**Work instructions**
Within the listing below, please copy exactly the lines between the line holding "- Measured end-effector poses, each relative" and the line holding "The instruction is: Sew", inclusive.

**Records**
.....
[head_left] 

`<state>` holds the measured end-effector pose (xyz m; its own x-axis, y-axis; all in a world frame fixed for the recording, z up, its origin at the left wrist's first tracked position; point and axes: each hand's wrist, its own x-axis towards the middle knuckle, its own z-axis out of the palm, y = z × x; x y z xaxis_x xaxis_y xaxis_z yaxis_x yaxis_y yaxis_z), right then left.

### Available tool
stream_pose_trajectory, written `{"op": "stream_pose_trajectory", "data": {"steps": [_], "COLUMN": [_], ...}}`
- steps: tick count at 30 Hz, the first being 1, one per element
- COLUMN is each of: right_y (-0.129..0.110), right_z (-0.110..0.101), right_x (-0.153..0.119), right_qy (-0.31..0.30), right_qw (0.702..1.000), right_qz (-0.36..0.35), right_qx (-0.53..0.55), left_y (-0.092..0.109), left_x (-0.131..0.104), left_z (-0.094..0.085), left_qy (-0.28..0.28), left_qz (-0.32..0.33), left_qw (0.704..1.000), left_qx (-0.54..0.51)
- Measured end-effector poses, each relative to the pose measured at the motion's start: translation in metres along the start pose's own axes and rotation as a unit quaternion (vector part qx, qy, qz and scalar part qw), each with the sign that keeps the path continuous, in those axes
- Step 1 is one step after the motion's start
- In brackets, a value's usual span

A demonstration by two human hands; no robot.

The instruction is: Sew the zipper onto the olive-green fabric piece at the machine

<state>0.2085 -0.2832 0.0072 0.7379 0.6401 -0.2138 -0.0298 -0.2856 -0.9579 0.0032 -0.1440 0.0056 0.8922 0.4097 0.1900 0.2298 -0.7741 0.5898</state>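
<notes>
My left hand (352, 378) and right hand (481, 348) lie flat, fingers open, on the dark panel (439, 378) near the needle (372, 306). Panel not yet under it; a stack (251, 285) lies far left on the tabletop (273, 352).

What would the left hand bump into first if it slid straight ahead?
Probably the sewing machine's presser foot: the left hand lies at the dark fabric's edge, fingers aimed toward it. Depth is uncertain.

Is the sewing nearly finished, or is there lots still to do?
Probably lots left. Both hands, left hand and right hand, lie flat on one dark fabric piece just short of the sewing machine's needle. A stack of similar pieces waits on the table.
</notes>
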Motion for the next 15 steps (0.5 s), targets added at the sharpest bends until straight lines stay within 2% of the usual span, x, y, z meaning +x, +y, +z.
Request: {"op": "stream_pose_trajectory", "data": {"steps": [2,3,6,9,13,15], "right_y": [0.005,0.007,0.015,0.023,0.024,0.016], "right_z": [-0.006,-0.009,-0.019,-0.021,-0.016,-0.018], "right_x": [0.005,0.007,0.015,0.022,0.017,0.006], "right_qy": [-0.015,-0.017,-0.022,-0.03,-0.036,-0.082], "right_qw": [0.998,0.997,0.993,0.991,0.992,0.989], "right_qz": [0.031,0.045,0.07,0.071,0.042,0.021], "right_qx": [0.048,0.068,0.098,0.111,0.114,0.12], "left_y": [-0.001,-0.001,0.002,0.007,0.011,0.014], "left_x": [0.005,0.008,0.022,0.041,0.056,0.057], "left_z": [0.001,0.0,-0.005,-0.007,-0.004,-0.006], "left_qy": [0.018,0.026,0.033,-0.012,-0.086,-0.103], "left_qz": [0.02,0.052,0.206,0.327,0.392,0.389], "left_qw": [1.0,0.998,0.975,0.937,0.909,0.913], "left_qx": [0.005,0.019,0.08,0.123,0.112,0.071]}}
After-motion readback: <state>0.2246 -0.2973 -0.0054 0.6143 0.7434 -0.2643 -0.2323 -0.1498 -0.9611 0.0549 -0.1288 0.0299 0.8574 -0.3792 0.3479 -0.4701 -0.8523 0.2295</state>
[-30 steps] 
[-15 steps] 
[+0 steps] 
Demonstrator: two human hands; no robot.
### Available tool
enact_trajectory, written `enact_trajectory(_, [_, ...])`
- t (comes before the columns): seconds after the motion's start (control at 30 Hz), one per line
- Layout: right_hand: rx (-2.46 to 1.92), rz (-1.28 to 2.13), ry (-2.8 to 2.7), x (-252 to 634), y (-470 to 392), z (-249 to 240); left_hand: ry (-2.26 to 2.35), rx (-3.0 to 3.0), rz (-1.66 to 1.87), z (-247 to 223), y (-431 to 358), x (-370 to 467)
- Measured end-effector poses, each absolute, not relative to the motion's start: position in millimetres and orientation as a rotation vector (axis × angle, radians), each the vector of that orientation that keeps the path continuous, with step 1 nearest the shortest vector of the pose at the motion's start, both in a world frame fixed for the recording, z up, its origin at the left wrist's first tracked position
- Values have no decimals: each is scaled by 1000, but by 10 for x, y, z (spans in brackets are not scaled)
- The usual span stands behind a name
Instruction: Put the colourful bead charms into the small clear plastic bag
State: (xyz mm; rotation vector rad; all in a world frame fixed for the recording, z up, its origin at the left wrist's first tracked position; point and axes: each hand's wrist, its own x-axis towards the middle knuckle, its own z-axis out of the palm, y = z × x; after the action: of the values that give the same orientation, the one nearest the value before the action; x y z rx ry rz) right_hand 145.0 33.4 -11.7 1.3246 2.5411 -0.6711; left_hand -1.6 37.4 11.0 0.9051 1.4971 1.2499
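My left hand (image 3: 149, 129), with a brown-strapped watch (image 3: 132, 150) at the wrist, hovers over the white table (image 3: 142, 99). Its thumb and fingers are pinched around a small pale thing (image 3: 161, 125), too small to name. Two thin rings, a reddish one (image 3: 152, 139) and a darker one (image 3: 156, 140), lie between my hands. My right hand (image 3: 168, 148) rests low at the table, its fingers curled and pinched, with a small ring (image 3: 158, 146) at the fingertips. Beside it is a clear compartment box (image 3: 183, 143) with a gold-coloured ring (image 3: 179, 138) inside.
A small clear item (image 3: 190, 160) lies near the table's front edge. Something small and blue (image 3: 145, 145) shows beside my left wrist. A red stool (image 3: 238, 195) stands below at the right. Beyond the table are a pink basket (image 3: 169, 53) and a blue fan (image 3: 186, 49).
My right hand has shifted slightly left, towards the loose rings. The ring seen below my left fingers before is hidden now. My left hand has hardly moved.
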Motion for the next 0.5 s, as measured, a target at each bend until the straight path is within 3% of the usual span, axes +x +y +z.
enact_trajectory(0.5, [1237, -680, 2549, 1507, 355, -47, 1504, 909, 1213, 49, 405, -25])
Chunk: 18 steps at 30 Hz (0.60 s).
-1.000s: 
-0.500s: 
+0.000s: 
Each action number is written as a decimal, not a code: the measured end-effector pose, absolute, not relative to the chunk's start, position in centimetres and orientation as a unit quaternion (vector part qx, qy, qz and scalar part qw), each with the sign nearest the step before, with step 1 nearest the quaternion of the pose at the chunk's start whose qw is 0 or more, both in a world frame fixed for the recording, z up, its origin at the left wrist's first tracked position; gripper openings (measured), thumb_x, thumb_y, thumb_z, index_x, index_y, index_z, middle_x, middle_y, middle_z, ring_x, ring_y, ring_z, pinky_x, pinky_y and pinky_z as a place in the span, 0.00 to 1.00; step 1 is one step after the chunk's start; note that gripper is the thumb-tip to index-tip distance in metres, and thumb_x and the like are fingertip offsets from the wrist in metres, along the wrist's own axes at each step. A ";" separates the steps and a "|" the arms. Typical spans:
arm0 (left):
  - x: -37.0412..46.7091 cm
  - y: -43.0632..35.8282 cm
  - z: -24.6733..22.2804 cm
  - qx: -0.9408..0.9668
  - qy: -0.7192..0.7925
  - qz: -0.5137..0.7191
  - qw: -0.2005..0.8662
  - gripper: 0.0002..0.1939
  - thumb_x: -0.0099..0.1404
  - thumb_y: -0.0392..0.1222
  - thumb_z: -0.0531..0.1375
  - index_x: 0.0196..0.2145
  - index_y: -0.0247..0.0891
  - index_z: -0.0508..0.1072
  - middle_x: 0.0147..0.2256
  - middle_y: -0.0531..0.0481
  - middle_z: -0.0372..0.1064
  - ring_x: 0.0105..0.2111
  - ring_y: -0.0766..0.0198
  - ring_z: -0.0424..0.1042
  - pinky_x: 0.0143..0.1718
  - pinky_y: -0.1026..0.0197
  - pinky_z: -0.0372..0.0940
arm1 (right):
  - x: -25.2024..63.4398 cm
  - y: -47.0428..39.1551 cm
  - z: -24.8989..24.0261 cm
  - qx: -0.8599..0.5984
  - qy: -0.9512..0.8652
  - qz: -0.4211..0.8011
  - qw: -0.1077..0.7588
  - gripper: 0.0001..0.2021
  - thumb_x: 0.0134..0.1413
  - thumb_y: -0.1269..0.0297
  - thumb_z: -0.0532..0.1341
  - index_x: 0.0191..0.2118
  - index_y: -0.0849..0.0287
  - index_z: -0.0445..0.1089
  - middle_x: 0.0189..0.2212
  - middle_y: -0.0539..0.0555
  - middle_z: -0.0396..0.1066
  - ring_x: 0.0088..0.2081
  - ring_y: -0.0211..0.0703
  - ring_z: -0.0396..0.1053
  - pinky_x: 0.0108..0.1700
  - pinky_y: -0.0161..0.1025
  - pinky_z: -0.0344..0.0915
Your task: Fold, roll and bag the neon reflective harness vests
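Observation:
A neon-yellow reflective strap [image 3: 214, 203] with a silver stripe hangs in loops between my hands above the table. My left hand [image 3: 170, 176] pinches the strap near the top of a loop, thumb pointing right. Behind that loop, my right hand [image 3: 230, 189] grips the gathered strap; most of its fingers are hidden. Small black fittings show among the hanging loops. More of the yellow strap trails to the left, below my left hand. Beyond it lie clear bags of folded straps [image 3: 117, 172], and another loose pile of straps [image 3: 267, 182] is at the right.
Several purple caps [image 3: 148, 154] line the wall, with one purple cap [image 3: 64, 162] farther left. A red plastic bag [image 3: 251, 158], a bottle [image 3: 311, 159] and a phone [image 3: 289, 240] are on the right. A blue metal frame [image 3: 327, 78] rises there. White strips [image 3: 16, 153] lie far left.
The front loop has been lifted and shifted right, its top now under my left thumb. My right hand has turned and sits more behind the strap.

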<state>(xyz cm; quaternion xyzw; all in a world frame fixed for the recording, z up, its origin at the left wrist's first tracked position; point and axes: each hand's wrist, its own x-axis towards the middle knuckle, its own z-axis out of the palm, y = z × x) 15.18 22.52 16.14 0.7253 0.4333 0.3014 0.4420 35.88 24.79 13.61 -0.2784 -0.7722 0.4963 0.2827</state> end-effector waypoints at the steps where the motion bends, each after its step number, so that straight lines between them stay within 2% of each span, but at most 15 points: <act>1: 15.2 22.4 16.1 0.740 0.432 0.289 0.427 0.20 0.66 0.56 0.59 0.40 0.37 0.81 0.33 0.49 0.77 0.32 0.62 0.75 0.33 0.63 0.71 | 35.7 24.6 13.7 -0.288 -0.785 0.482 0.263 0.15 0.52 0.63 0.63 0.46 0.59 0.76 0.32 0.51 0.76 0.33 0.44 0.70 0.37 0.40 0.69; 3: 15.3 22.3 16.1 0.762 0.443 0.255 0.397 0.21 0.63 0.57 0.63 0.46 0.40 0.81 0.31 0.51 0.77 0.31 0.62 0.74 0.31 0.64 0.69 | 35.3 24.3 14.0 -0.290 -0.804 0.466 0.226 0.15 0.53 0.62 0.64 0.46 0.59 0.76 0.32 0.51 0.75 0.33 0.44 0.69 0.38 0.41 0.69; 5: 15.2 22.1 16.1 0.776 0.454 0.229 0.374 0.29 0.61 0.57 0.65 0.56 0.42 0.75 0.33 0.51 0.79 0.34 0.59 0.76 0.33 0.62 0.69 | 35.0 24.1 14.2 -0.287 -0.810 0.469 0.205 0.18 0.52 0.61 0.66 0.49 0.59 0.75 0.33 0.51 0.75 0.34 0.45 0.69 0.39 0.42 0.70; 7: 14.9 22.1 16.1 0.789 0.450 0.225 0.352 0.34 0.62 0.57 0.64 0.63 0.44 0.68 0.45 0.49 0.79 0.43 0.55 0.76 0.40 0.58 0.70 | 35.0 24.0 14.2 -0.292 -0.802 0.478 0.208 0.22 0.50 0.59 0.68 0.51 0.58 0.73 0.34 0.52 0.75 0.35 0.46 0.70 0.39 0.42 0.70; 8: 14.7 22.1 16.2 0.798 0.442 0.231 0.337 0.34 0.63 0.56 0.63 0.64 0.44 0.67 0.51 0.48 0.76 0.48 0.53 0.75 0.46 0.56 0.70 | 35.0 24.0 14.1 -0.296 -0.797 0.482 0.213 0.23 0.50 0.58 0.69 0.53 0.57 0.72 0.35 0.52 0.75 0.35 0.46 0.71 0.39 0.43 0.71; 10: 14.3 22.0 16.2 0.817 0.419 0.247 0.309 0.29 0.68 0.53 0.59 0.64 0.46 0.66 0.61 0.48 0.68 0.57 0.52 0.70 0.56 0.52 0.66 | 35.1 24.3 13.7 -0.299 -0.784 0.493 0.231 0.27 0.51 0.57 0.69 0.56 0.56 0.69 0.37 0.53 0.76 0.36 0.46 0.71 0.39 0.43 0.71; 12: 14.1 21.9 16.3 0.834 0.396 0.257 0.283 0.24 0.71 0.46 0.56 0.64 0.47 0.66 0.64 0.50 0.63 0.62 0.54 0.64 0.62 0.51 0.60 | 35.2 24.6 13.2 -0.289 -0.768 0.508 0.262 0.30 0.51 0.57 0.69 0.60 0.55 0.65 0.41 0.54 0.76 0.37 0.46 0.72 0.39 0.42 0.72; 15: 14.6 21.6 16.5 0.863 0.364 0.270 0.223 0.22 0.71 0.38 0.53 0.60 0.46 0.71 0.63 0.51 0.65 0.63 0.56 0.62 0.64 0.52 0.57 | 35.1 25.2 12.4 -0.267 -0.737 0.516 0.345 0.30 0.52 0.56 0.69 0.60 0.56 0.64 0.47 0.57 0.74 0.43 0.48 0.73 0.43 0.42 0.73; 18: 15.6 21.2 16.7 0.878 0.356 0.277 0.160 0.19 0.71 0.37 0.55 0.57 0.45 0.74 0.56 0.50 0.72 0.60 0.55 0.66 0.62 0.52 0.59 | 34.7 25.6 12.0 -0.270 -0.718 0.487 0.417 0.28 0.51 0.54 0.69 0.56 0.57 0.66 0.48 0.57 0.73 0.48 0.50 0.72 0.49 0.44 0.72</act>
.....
**Solution**
- Measured end-effector poses, each relative to the pose measured at the motion's start: translation in metres along the start pose's own axes and rotation as a unit quaternion (vector part qx, qy, qz and scalar part qw), each with the sign that keeps the path continuous, in those axes
- Step 1 is one step after the motion's start
- In brackets, a value's usual span

A demonstration by two human hands; no robot.

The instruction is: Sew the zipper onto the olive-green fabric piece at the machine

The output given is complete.